Baresi_Maradona_napoli_1988

Data: 27 de novembro de 1988

O que estava em jogo: a vitória, claro, na 7ª rodada do Campeonato Italiano de 1988-1989

Local: Estádio San Paolo, Nápoles, Itália

Juiz: Luigi Agnolin-ITA

Público: 72.300 pessoas

Os Times:

Società Sportiva Calcio Napoli: Giuliano Giuliani; Giovanni Francini, Giancarlo Corradini, Ciro Ferrara e Alessandro Renica (Massimo Filardi); Massimo Crippa, Fernando de Napoli e Luca Fusi (Antonio Carannante); Diego Maradona; Careca e Andrea Carnevale. Técnico: Ottavio Bianchi.

Associazione Calcio Milan: Giovanni Galli; Mauro Tassotti, Alessandro Costacurta (Fabio Viviani), Franco Baresi e Paolo Maldini; Angelo Colombo (Graziano Mannari), Frank Rijkaard, Alberigo Evani e Roberto Mussi; Pietro Paolo Virdis e Marco van Basten. Técnico: Arrigo Sacchi.
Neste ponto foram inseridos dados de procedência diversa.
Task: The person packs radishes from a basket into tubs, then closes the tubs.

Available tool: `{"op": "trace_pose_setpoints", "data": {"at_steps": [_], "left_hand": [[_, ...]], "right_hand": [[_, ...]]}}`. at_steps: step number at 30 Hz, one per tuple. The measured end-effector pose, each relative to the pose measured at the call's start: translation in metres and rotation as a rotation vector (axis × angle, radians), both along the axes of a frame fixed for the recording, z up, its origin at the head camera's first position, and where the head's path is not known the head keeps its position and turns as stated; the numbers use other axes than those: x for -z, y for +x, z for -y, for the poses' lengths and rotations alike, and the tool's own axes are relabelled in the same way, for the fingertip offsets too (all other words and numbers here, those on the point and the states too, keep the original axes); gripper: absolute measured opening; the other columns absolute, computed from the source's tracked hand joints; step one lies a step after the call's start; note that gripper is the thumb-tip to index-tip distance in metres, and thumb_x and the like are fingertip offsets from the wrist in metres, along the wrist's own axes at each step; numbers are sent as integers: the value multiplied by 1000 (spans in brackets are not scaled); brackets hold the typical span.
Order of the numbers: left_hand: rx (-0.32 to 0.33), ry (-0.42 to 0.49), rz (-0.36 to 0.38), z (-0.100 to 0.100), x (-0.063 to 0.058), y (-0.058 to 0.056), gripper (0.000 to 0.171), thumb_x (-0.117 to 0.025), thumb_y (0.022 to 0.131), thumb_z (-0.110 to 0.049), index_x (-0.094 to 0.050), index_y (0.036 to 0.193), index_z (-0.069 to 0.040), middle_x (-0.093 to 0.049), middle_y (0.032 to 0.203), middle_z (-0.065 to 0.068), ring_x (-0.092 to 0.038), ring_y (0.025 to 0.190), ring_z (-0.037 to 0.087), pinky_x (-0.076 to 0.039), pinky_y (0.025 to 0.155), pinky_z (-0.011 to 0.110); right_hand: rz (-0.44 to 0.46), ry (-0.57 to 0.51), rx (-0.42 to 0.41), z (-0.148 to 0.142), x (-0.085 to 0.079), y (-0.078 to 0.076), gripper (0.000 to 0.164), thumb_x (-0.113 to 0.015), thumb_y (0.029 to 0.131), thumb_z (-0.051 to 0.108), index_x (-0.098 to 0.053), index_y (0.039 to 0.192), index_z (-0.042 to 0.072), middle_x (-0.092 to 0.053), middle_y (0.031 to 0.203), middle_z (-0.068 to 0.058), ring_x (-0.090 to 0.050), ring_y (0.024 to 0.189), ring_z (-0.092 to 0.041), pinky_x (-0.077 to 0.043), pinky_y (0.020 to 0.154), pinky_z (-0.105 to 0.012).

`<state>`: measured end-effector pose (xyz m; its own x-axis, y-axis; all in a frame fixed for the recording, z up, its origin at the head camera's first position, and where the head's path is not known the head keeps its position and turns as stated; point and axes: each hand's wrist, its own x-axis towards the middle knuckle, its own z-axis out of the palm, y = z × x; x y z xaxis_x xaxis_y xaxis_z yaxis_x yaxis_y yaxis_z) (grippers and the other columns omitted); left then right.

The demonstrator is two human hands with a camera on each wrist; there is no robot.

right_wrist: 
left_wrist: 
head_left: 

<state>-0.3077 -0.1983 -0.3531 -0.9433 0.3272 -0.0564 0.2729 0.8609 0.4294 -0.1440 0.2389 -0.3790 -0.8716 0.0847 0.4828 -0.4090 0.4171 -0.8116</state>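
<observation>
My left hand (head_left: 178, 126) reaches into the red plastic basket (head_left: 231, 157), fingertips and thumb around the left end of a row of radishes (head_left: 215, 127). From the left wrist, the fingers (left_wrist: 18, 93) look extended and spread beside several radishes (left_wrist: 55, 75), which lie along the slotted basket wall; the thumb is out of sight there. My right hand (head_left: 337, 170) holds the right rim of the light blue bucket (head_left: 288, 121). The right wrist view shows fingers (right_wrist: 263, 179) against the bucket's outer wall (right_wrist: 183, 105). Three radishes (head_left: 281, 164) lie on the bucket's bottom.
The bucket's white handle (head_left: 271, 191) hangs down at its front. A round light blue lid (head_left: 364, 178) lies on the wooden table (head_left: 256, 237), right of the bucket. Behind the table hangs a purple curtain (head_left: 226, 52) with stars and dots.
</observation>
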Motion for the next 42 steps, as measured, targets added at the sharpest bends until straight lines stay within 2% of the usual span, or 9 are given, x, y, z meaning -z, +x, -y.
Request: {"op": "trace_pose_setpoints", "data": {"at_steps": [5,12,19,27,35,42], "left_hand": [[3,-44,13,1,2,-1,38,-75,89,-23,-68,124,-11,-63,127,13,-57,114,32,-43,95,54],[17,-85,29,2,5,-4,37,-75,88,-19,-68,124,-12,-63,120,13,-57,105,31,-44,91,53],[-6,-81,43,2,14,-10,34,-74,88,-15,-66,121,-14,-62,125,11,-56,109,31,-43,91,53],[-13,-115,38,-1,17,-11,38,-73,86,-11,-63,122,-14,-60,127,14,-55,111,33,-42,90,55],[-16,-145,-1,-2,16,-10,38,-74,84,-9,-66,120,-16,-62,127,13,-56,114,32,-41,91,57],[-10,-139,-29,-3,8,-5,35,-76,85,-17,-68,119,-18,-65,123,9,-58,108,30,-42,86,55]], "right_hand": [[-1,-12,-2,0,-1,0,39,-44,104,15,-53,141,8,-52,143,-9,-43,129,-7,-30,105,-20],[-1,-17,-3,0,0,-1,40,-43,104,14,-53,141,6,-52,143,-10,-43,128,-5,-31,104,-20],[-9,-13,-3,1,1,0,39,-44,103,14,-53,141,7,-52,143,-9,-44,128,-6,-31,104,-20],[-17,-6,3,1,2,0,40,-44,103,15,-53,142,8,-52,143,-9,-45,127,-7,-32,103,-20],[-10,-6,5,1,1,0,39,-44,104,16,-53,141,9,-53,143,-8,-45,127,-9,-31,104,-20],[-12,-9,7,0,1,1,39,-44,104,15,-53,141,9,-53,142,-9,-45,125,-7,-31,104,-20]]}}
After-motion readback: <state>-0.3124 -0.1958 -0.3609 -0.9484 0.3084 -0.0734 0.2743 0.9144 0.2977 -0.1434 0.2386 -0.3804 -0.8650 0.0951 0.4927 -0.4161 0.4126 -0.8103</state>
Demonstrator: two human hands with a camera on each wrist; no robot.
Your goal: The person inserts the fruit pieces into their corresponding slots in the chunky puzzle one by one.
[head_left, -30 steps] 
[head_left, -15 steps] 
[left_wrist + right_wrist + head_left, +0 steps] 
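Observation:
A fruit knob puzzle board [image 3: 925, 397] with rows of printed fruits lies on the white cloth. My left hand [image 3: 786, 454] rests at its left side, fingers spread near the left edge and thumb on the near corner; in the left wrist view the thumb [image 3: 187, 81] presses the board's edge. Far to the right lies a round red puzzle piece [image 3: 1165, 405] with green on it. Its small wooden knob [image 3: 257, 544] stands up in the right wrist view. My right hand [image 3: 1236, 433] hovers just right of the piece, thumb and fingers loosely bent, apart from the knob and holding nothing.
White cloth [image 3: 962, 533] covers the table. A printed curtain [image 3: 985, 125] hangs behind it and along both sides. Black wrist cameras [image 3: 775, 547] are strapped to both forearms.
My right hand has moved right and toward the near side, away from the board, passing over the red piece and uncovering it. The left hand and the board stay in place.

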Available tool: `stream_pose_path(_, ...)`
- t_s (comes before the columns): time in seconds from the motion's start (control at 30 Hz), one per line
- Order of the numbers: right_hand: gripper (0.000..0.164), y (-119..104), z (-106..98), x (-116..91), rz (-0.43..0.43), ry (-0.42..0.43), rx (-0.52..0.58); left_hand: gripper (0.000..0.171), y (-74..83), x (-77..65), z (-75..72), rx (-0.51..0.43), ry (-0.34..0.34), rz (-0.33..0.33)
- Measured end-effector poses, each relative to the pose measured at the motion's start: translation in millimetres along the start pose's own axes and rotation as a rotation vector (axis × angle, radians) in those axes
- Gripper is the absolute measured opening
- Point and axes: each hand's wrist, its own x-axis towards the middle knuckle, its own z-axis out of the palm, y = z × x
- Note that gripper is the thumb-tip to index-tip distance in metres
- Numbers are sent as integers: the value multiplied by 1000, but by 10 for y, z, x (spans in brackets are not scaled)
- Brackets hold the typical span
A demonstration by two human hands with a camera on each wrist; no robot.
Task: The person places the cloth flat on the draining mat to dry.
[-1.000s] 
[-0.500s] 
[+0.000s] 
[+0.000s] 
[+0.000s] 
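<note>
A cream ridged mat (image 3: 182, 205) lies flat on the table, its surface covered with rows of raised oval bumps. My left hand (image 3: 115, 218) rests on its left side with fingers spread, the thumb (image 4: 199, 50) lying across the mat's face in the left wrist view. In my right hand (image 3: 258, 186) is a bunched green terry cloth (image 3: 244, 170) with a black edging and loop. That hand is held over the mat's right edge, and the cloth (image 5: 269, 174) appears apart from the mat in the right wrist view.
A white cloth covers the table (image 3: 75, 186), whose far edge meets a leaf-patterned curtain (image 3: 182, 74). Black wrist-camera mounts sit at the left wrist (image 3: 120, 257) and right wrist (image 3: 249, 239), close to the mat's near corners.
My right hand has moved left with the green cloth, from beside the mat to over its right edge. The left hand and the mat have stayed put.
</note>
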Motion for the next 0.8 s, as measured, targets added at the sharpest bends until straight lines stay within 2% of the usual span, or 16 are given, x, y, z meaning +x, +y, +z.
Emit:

Placar: Napoli 4×1 Milan (Gols: Maradona-NAP, aos 41´, e Careca-NAP, aos 45´ do 1º T; Francini-NAP, aos 3´, Virdis-MIL, pênalti, aos 20´, e Careca-NAP, aos 33´do 2º T).

“Maravilha Napolitana”

Por Guilherme Diniz

Presente em qualquer lista com os cinco maiores times de todos os tempos, o Milan comandado por Arrigo Sacchi que ganhou duas Ligas dos Campeões, dois Mundiais Interclubes e muitos outros títulos no final dos anos 80 foi uma obra de arte única e histórica. Aquele time tinha todas as qualidades possíveis para uma equipe de futebol: técnica, inteligência, velocidade, precisão defensiva e ofensiva, jogadores de talento e um técnico iluminado. No entanto, houve um esquadrão que conseguiu jogar de igual para igual com a trupe rossonera e não fazer feio: o Napoli. Aquele esquadrão vestido em azul-celeste e branco não só brigava com o Milan como também conseguia vencê-lo. E de goleada. Na tarde do dia 27 de novembro de 1988, o Napoli encheu seu imponente estádio San Paolo para trucidar sem dó o tão falado e impecável Milan. Naquele dia, os napolitanos mostraram como vencer um time invencível. Como quebrar a famosa linha de impedimento de Tassotti, Baresi, Costacurta e Maldini. Como marcar gols num time que levava pouquíssimos. E como anular um atacante simplesmente excepcional: Van Basten.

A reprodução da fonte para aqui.